Fils d’un fourreur et chapelier prospère, Joseph-Arthur Homier se joignit au commerce de son père après ses études à l’académie commerciale catholique de Montréal [V. Urgel-Eugène Archambeault*]. Il n’y resta toutefois que peu de temps, avant de partir travailler, à titre d’apprenti, avec le célèbre prestidigitateur français Alexander Herrmann, connu sous le nom de Herrmann the Great ; il fit des tournées au Canada et aux États-Unis jusqu’à la mort de son maître, en décembre 1896. Homier finit par abandonner l’illusionnisme et ouvrit un studio de photographie à Montréal vers 1904. Deux ans plus tard, ses techniques d’éclairage, dont il faisait la démonstration partout au pays, lui avaient déjà acquis une renommée.

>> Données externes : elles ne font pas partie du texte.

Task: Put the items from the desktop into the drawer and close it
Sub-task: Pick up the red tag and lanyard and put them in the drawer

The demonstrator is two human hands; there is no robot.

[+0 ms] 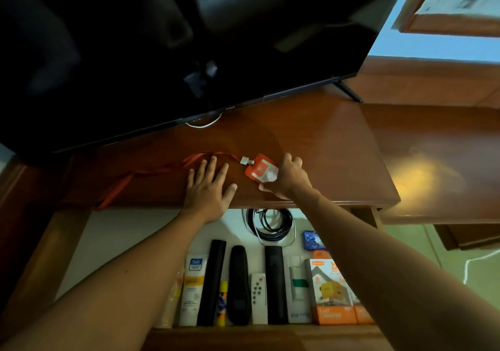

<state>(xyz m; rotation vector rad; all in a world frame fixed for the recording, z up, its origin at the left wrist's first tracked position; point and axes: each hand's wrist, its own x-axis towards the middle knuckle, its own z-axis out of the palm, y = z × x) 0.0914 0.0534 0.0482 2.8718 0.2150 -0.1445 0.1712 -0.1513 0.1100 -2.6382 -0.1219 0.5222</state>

Autour de 1915, il inaugura un autre studio, Homier et Lavergne, qui réalisait des photos individuelles et familiales, ainsi que des portraits officiels de personnes comme Émile Chartier*, premier vice-recteur de l’université de Montréal.

Homier avait aussi des aspirations littéraires, qui le conduisirent vers le théâtre et le cinéma. Parmi ses pièces figurent le Retour, le Lys brisé, le Portrait, Reste et tais-toi, Deux Âmes et Son fils. Il en ferait paraître au moins une, le Beau Soir, à Montréal, en 1924. En 1921, Homier s’intéressa au cinéma. Cet été-là, il tourna son premier film, une comédie muette d’environ 40 minutes intitulée Oh ! Oh ! Jean, en collaboration avec une troupe de théâtre française, dont le directeur, Maurice Castel, et la vedette féminine, Berthe Renout, tenaient les rôles principaux. La distribution comprenait en outre l’actrice de la région Juliette Béliveau*, qui jouait une servante. La première du film Oh ! Oh ! Jean eut lieu à Montréal en juin 1922, au théâtre Saint-Denis, qui, avec ses 3 000 places, était la deuxième plus grande salle de la ville à l’époque ; on le projeta pendant quatre jours dans le cadre d’un programme où figurait également une production de sa pièce Deux Âmes.

La même année, l’homme d’affaires montréalais Samuel-Théodore Grenier fonda, avec Homier et trois autres associés, Le Bon Cinéma canadien Limitée, dans le but de produire des longs métrages conformes aux valeurs catholiques et canadiennes. Le 22 mars 1923, la compagnie prendrait un nouveau nom, Le Cinéma canadien Limitée, auquel on ajouterait The Canadian Cinema Limited quelques mois plus tard. Pour son premier film, le conseil d’administration choisit un sujet historique, Marie-Madeleine Jarret* de Verchères, et nomma Homier réalisateur. Emma Gendron*, qui deviendrait l’une des plus proches collaboratrices d’Homier, écrivit le script en se fondant sur la biographie publiée en 1913 par Frédéric-Alexandre Baillairgé, curé à Verchères. Elle n’avait que 18 ans à l’époque, mais avait déjà de nombreuses nouvelles et une pièce primée à son actif, et poursuivait une carrière journalistique.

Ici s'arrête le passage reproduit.